---------- Information supplied ----------

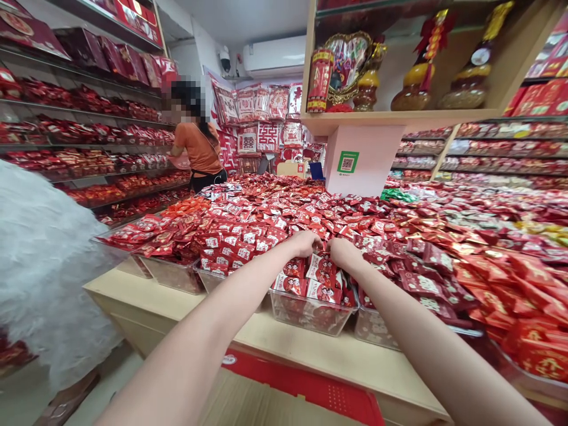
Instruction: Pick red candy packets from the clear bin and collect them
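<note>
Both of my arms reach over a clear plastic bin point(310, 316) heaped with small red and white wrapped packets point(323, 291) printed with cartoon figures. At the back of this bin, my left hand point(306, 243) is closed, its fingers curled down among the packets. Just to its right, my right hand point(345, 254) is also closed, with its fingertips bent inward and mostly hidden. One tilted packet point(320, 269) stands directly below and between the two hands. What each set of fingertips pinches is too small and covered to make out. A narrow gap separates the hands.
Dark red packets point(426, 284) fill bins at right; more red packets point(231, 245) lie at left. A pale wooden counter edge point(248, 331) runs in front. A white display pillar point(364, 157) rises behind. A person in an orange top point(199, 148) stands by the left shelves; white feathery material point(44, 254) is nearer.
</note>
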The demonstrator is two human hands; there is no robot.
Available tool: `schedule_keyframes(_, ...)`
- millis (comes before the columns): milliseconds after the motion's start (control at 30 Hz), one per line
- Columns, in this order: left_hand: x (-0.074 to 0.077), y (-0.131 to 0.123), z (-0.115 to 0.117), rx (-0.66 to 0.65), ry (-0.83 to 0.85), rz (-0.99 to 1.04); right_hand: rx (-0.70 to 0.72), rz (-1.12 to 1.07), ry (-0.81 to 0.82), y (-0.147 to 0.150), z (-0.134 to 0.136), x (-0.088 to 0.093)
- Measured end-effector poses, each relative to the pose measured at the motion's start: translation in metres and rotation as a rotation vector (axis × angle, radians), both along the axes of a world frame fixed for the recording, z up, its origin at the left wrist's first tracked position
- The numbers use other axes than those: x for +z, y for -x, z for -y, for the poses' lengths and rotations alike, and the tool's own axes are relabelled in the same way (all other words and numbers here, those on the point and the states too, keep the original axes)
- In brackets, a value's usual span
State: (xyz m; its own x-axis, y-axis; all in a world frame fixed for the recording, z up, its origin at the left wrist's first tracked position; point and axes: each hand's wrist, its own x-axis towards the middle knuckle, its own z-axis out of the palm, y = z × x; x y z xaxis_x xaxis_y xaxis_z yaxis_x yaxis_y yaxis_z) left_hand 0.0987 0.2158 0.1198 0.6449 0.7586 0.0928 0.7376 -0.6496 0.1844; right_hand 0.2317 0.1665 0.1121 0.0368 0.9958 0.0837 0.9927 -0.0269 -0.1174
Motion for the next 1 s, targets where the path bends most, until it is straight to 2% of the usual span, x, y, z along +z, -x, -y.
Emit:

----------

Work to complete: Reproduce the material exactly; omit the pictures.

Written response:
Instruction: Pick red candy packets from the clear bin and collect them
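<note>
Both of my arms reach over a clear plastic bin point(310, 316) heaped with small red and white wrapped packets point(323, 291) printed with cartoon figures. At the back of this bin, my left hand point(306, 243) is closed, its fingers curled down among the packets. Just to its right, my right hand point(345, 254) is also closed, with its fingertips bent inward and mostly hidden. One tilted packet point(320, 269) stands directly below and between the two hands. What each set of fingertips pinches is too small and covered to make out. A narrow gap separates the hands.
Dark red packets point(426, 284) fill bins at right; more red packets point(231, 245) lie at left. A pale wooden counter edge point(248, 331) runs in front. A white display pillar point(364, 157) rises behind. A person in an orange top point(199, 148) stands by the left shelves; white feathery material point(44, 254) is nearer.
</note>
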The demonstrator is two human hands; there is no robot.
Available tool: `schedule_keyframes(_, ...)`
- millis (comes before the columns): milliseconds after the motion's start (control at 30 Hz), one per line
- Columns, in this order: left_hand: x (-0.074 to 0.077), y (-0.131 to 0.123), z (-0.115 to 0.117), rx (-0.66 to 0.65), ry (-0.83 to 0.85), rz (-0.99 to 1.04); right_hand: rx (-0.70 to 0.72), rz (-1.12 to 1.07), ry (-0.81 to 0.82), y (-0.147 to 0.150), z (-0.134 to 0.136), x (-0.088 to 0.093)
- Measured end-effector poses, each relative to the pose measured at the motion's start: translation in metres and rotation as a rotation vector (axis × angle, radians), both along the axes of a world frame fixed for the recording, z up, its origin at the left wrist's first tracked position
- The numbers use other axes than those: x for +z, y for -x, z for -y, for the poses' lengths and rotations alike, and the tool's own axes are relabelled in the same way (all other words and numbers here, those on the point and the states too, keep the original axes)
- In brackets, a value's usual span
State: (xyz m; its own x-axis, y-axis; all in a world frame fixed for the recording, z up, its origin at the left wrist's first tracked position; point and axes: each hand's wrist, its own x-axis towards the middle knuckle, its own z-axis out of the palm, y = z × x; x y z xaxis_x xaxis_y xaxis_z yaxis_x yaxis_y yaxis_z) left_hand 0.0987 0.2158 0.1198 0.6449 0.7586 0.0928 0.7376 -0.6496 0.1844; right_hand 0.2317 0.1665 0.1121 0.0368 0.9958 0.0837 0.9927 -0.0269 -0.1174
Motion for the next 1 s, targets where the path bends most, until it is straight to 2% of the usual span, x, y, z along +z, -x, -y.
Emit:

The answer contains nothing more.